** What to work on **
Scan the material that follows for lines with "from". Answer with how many there are, nothing else.

** Supplied material **
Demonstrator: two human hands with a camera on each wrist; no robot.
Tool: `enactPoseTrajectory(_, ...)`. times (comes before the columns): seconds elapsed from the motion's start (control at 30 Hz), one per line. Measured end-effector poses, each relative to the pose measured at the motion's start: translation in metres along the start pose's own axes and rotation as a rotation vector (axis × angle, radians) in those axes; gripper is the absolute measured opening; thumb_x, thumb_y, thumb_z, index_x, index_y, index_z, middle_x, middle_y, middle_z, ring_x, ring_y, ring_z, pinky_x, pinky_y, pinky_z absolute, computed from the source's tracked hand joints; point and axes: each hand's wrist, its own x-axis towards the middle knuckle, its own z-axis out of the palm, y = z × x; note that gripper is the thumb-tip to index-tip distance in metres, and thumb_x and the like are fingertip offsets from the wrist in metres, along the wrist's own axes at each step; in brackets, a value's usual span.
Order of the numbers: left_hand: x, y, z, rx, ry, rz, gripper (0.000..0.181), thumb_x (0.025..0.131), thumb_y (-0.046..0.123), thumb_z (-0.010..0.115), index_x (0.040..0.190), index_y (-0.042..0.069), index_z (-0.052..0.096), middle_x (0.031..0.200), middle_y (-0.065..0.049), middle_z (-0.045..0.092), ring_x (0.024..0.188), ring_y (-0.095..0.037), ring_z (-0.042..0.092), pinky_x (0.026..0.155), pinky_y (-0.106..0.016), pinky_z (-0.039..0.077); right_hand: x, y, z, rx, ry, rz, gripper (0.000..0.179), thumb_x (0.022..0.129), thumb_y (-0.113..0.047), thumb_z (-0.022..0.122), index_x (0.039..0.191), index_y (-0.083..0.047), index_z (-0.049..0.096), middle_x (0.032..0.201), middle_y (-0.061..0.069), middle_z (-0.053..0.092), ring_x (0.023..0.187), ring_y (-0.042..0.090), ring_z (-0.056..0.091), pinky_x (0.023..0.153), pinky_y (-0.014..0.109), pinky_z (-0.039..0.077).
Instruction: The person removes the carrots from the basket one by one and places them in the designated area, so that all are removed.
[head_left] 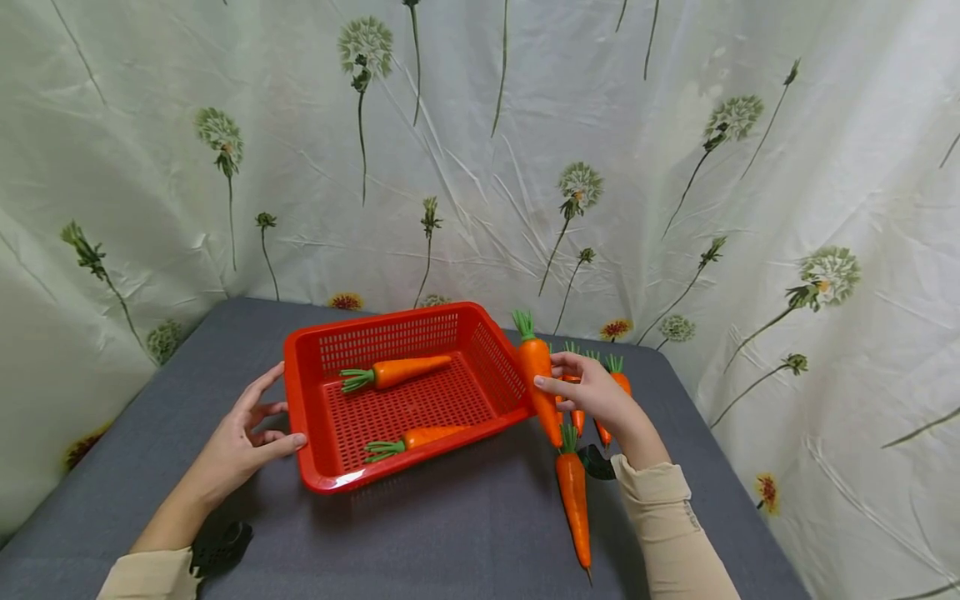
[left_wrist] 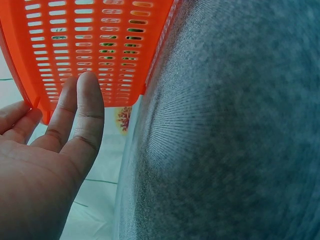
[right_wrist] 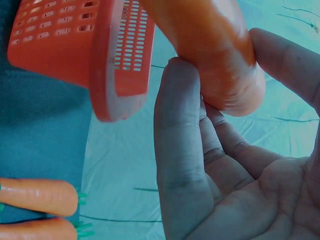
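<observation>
My right hand (head_left: 596, 396) holds an orange carrot (head_left: 534, 371) with a green top between thumb and fingers, close beside the right rim of a red plastic basket (head_left: 420, 314). In the right wrist view, the fingertips press the sides of the held carrot (right_wrist: 215, 55). My left hand (head_left: 238, 442) is at the basket's left end, thumb at the front-left rim and fingers fairly straight along the side. The left wrist view shows these fingers (left_wrist: 90, 110) right at the slotted wall. Inside the basket lie two carrots, one farther back (head_left: 412, 369) and one near the front wall (head_left: 431, 436).
One carrot (head_left: 573, 500) lies on the grey tabletop (head_left: 450, 533) in front of my right hand, pointing toward me. Several more, including one carrot (head_left: 621, 381), lie behind that hand, partly hidden by it. A flower-patterned curtain (head_left: 465, 167) hangs along the back.
</observation>
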Motion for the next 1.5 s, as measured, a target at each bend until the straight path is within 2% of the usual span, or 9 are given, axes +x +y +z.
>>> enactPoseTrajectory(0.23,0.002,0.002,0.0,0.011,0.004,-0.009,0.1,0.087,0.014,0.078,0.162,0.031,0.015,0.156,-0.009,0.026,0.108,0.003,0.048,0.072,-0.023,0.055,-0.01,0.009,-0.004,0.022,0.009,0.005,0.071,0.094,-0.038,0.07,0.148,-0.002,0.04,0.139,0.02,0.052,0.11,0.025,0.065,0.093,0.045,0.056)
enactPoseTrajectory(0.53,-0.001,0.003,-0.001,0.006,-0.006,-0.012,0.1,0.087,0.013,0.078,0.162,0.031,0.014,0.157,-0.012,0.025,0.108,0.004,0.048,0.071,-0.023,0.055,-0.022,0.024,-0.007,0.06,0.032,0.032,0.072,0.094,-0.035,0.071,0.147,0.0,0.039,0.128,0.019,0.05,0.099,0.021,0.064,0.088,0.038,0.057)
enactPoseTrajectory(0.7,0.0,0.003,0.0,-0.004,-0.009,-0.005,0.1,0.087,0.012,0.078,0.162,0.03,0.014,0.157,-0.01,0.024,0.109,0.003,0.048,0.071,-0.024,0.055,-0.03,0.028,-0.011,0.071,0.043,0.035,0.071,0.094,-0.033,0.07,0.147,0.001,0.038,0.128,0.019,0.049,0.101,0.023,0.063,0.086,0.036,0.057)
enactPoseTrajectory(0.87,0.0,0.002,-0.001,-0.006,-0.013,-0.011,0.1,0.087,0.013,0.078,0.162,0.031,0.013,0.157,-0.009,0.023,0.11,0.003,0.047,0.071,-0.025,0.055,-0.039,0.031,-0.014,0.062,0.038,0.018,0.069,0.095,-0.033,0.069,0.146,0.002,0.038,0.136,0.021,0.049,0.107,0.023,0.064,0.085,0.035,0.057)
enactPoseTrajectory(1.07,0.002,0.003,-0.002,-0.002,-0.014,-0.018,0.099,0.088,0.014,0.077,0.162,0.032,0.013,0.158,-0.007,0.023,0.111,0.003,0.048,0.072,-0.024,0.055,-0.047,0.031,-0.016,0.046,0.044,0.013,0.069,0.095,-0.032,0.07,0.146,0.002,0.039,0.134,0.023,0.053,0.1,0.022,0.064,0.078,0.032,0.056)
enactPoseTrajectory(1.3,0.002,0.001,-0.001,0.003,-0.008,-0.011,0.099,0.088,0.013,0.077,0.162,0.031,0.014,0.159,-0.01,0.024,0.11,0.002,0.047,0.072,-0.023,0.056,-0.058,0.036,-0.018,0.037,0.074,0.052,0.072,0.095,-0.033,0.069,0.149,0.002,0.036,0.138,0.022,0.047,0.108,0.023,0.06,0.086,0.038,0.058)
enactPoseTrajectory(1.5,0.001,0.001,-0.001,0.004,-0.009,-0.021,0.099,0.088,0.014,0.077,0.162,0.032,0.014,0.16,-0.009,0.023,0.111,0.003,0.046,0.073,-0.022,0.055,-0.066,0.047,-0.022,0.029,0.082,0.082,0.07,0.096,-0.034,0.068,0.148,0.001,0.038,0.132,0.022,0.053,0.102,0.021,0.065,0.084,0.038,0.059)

** Task output **
2